As I said before, I've never tried hiking before. Luckily my girlfriend used to hike with her family in the mountains, so she took care of me and helped me collect the stuff I needed. Without her, I wouldn't have brought with my sunscreen, a change of clothes, good shoes and so on.
So, it's a good idea to have a mentor. If you can't find any, at least search for someone to ask for advice for your first steps. Twitter is a great place to start with, as well as other websites like Reddit and Dev.to.
It's easy: you can't always go at the same speed. Sometimes you speed up, sometimes you slow down. And sometimes you need to rest. Imagine if I had completed my 9-hour long hike without any rest! Of course, I took some breaks, both for resting my body and my spirit; and, of course, to eat something to restore my energy.
During your work hours, don't forget to take some breaks: get away from your monitor every hour, even for five minutes; drink; stretch your legs; then, when you're ready, get back to work.
It's important not only for your body, but also for your mind: if you focus for too many hours on the same problem, it's highly unlikely that you'll solve it; you'd better have a break, have a chat with someone, talk of something completely unrelated, and probably you'll get back fully restored with your mind ready to approach the problem.
Sometimes your first choice won't be the best one. You may choose a path and then discover that it takes to a dead end. The only thing to do is to get back, evaluate better the situation, and then choose another path.
It can be difficult to get back as well, but if it's the right choice, why not doing it?
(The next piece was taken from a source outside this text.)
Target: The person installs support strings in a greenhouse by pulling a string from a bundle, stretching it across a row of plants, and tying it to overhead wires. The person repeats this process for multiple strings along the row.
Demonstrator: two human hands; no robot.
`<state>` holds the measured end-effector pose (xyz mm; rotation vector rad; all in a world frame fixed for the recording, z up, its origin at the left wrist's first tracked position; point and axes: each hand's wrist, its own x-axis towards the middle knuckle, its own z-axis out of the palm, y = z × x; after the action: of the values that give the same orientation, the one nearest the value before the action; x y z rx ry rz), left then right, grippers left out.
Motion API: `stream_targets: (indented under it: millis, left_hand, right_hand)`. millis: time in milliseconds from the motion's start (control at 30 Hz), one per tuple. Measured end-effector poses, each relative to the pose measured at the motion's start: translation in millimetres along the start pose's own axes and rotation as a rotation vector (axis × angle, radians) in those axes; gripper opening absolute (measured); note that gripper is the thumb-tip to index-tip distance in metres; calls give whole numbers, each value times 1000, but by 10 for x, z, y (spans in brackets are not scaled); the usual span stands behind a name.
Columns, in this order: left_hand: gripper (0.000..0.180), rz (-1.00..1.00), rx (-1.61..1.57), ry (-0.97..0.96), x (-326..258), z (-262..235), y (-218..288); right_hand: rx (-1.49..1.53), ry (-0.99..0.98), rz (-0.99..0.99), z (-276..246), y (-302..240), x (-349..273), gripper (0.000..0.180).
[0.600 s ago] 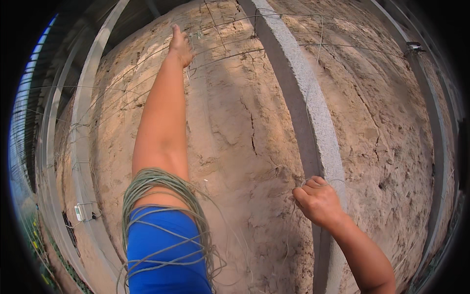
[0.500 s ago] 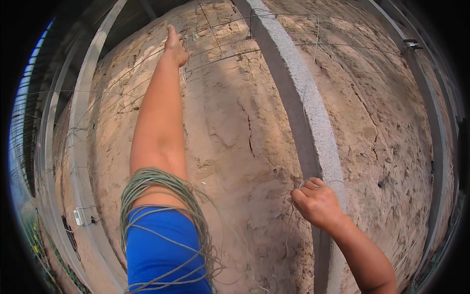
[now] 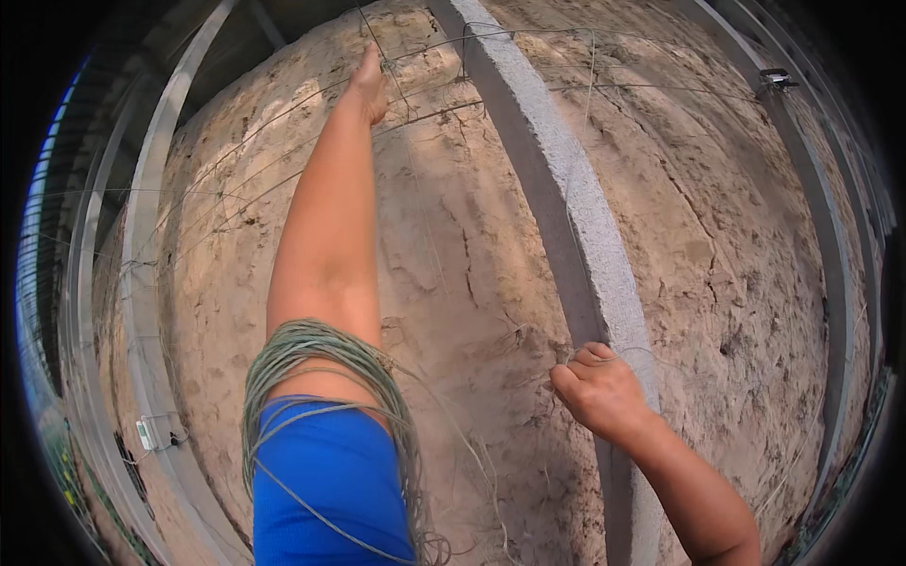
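My left arm stretches up, and its hand point(image 3: 371, 83) is at the upper wires, seen edge-on with its fingers pointing up and apparently open; some fingers are hidden. A thick coil of thin green twine point(image 3: 316, 341) hangs round my left upper arm, over the blue sleeve point(image 3: 326, 481). Loose strands drop from it on the right. My right hand point(image 3: 600, 391) is closed in a fist on a thin strand of string point(image 3: 651, 358). That fist is in front of a grey concrete post point(image 3: 587, 217), and the strand crosses the post's face.
An earthen wall point(image 3: 434, 236) with cracks stands behind the post. Wires point(image 3: 302, 97) run across the upper part. More posts point(image 3: 142, 283) rise at left and right. A small white box point(image 3: 146, 434) hangs on the left post, and a dark device point(image 3: 777, 79) is strapped to the right post.
My left hand has moved slightly right and up against the wires and turned edge-on, its fingers less spread. My right fist stays at the post with the string. The view has shifted slightly.
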<state>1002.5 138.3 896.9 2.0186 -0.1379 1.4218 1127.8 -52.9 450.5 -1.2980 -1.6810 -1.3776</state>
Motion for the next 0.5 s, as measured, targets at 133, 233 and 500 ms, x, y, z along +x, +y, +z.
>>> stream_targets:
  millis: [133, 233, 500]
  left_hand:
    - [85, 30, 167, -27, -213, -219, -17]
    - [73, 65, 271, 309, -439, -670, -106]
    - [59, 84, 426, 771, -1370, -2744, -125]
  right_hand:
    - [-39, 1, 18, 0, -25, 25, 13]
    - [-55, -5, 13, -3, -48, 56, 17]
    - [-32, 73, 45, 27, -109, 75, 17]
You may have thought of a solution to apply to your project: it's perfect, in theory; it should work. You write it and... it works! But then you find an edge case that does not fit your solution. What to do? Is it better to force it to work with rough stuff or to revisit your solution and find a better way to apply it?
On your right, a short path, full of crumbling stones, with a steep slope. On your left, a much longer path, but easier to do. What will you choose?
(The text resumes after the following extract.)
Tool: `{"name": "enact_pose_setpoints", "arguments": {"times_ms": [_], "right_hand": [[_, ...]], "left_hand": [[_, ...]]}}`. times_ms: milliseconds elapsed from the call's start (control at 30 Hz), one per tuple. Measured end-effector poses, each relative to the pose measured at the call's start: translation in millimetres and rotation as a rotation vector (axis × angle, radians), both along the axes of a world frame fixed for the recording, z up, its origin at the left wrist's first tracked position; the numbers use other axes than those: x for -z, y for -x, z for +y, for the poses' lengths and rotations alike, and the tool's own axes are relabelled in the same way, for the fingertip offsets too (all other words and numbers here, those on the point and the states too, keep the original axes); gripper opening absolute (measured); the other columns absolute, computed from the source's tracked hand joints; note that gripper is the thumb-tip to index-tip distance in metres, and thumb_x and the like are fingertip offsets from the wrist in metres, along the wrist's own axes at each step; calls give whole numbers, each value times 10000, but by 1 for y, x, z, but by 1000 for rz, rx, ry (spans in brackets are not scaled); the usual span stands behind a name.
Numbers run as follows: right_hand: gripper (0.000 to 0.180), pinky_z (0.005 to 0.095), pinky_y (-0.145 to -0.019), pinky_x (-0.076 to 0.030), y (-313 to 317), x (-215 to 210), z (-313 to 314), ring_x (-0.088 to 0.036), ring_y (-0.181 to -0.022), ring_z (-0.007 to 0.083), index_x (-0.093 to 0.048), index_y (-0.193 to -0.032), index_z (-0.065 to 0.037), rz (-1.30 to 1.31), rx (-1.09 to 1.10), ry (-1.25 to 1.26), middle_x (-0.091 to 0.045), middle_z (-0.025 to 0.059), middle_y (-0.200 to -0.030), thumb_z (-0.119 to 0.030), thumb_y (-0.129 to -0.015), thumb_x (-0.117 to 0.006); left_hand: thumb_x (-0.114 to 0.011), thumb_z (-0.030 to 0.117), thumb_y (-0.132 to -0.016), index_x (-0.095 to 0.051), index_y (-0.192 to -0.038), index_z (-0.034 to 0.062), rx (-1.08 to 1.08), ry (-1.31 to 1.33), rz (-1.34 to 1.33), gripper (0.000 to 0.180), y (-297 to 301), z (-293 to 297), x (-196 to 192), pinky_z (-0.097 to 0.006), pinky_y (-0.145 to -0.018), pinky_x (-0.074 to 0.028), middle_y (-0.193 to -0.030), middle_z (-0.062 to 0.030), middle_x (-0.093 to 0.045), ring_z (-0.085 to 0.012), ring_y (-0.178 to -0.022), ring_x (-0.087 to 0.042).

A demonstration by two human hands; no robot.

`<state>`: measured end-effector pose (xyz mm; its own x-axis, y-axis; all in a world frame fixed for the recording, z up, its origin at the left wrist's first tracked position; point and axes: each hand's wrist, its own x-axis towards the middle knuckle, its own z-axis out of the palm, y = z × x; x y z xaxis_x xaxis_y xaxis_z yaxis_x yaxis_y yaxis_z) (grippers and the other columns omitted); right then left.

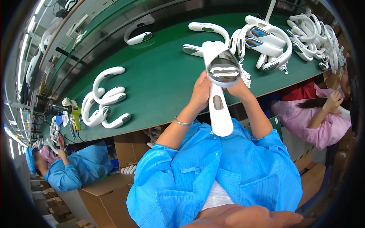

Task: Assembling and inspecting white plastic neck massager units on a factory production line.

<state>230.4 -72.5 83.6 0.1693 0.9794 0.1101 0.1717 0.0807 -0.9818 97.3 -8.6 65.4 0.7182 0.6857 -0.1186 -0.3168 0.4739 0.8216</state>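
The left hand (199,91) and right hand (239,89) grip a curved white plastic band with a mirror-silver end (216,91), 2 o'clock from centre, fingertips partly hidden; on the flat green table (163,76), loose white bands (110,99) lie at its 9 o'clock; heaped white bands (272,49) at 2 o'clock.

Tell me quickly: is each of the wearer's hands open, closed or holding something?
Left hand: closed, holding the white band.
Right hand: holding the same band, fingers mostly hidden behind it.
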Motion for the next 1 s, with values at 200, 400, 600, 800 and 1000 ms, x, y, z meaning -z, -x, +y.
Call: {"name": "enact_pose_setpoints", "arguments": {"times_ms": [200, 400, 600, 800, 1000], "right_hand": [[433, 261, -756, -476, -19, 32, -5, -578, -851, 160, -423, -1284, 39, -103, 108, -51, -616, 120, -983, 8, -866, -528], [655, 271, -813, -468, -7, -33, -29, -554, -933, 141, -277, -1448, -75, 125, -137, 3, -551, 108, -1099, 66, -846, -494], [649, 271, -808, -467, -2, -38, -35, -557, -915, 129, -307, -1435, -71, 154, -87, 47, -559, 109, -1083, 100, -830, -464], [607, 262, -791, -466, 4, -39, -37, -558, -913, 132, -339, -1410, -35, 185, -33, -56, -573, 102, -1054, 64, -826, -474], [660, 297, -849, -465, -10, -9, -29, -572, -993, 159, -440, -1331, 10, 131, -159, -78, -589, 94, -1136, -246, -783, -705]], "left_hand": [[-343, 175, -980, -344, -1325, 14, -3, -364, -13, 380, 3, -8, -5, -284, -672, -509, -1021, -116, -582, -151, -763, -608], [-444, 93, -935, -226, -1404, 8, -9, -774, 115, 524, 16, -25, -27, -314, -676, -496, -997, -147, -591, -188, -788, -617], [-438, 100, -936, -282, -1351, 9, 38, -796, 117, 452, 19, -24, -28, -313, -631, -498, -920, -142, -608, -195, -736, -625], [-460, 99, -924, -375, -1254, 13, -18, -829, 109, 351, 19, -27, -35, -308, -635, -504, -901, -127, -618, -193, -740, -633], [-589, 106, -854, -480, -1158, 22, -59, -818, 89, 334, 19, -25, -43, -303, -691, -505, -925, -117, -627, -195, -794, -641]]}}
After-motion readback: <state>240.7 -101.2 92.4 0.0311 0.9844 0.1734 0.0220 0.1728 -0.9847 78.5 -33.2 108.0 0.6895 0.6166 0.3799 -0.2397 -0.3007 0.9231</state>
You'll find this dilemma also in your professional life. Choose wisely.
For example: a new tool has just been released, which promises to solve all your problems. Would you use it immediately or write an ad-hoc solution for you?
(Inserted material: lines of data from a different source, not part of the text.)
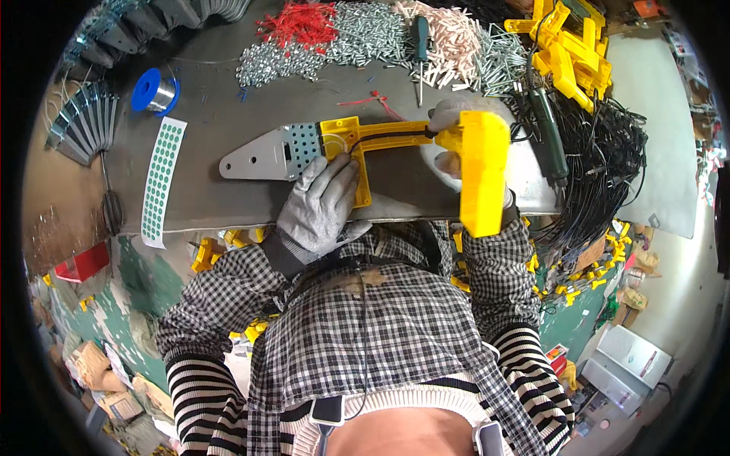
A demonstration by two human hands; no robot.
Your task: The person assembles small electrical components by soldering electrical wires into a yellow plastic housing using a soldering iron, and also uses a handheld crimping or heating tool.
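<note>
In front of me on the table lies a yellow plastic housing half (363,178) with a long handle. A pointed grey metal plate (258,157), perforated near the housing, sticks out of its left side. A black cord (391,135) runs along the handle. My left hand (323,199), in a grey glove, presses its bent fingers on the housing, hiding part of the inside. In my gloved right hand (450,140), beside the handle's end, is another yellow housing half (483,182), raised off the table. It covers part of that hand.
Piles of red parts (300,26), screws (369,34) and pale pegs (449,42) line the far side, with a screwdriver (420,42). A solder spool (156,93) and green sticker strip (163,182) lie left. An electric screwdriver (549,137) and black cords (601,167) are right.
</note>
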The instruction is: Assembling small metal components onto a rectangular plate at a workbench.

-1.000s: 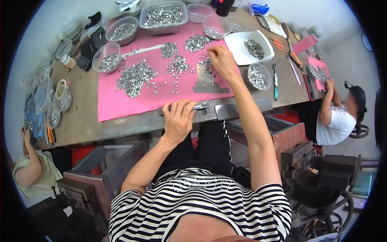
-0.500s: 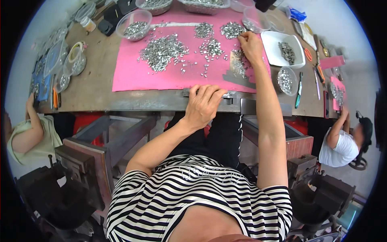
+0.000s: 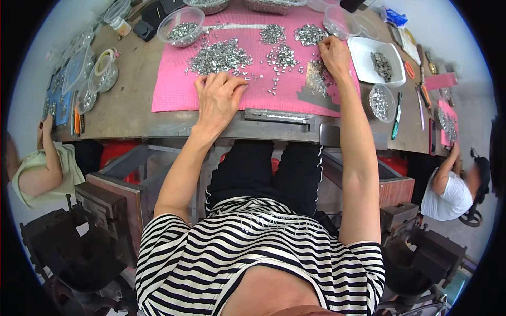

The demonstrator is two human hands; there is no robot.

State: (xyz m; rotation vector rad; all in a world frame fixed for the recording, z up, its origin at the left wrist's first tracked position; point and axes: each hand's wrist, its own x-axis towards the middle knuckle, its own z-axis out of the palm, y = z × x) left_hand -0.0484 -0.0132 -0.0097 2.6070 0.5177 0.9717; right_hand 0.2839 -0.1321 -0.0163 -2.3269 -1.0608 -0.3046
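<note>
My left hand point(image 3: 219, 100) reaches over the pink mat point(image 3: 171, 95), its fingers bent and somewhat apart at the near edge of a large heap of small metal pieces point(image 3: 220, 57). No piece shows in its grasp. My right hand point(image 3: 334, 57) is at the mat's right side with thumb and fingers drawn together; anything between them is too small to make out. Its fingertips are close to a smaller pile of metal pieces point(image 3: 310, 35). Below its palm, more pieces lie by a flat tan plate point(image 3: 315, 79). A narrow metal fixture point(image 3: 279, 116) sits at the table's front edge.
A white tray point(image 3: 361, 55) of darker pieces and a round clear tub point(image 3: 382, 104) stand to the right, beside a toothbrush point(image 3: 397, 116). Another clear tub point(image 3: 182, 26) stands at the back left. People work at both sides; their hands rest at the table.
My left hand has left the metal fixture at the front edge and moved forward and left to the large heap, uncovering the fixture. My right hand stays near the same spot, fingers still drawn together.
</note>
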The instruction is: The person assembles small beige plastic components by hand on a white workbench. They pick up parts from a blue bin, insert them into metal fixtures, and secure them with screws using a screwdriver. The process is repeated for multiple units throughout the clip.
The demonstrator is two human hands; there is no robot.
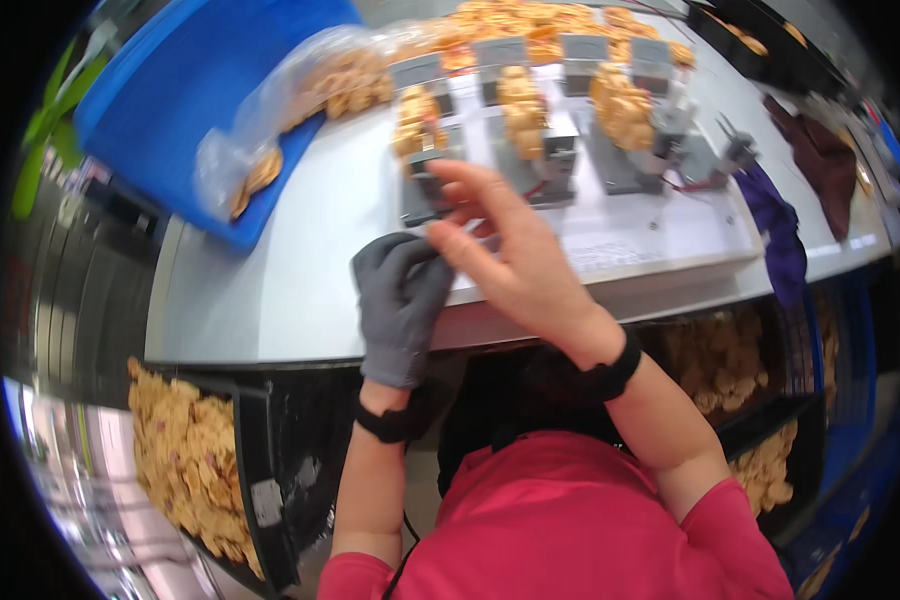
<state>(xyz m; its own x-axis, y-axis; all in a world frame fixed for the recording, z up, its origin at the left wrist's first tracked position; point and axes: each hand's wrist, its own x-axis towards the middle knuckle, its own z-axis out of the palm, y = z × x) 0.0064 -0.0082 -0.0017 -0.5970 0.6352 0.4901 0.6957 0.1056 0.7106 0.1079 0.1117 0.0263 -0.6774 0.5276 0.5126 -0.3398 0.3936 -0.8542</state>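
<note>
Your red short-sleeved shirt (580, 530) fills the lower edge, and both of your forearms rise from it, each with a black band at the wrist. Your left hand (402, 300) wears a grey fabric glove (395, 335); it stands upright at the front edge of the grey-white worktop (300, 250), its fingers curled upward. Your bare right hand (515, 255) leans over it from the right, the fingers (470, 185) spread and half bent, the thumb touching the top of the glove. I cannot tell if either hand pinches something, because the right hand covers the place where they meet.

Just behind the hands stand three grey metal trays (625, 165) in a row, each carrying a heap of golden fried pieces (622, 105). The right hand hides the front of the left tray. Further left lies a blue plastic board (185, 90) with a clear plastic bag of the same pieces (300, 95) on it. Black bins with more fried pieces (185, 460) sit below the worktop, partly cut off by the dark rim. A purple cloth (775, 235) hangs at the right, blurred.
</note>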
What's the environment you're approaching? Rocks or mud? Woods or desert? A multinational corporation or family-held business?
How's the day? Sunny or rainy? And what about your office: is it a toxic environment or a place where you can enjoy your day?
Can you see that tornado coming closer? Maybe the best choice is to head back as quickly as possible. Or to leave your company and find another one.
Hiking was a brand new experience for me. I was a bit worried about this kind of holiday: «not for me», I thought. In fact, every time I went to the mountain it was for only one day, with a barbecue, a hammock next to a river, and a relaxing sleep that could take all the afternoon.
But not this time. I pushed myself beyond my limits. And I liked it.
I admit that I truly thought that embarking into this adventure was too much for me.
Now I can see that it was possible, with the right motivation, the right tools, and the right person. And I'm very proud of it.
The same principle can be applied to your career: at least, try to get out of your comfort zone. You'll find yourself in places you could never have imagined.
Learn some new skills, join a bootcamp, give your first talk (I did it too, and there are some errors that YOU can avoid). Do something you've never done before. Who knows, maybe you'll like it!
Even if you haven't reached the top, you can still enjoy the view.
Look behind you: you can see the steps that you took to get where you're now.
Look in front of you: there's a lot more to discover, and you can do it. Maybe not right now, but with the right training, you can do it.
Look around you: how's the panorama? Don't you like where you are?
Now take a big breath and move on, to your next adventure!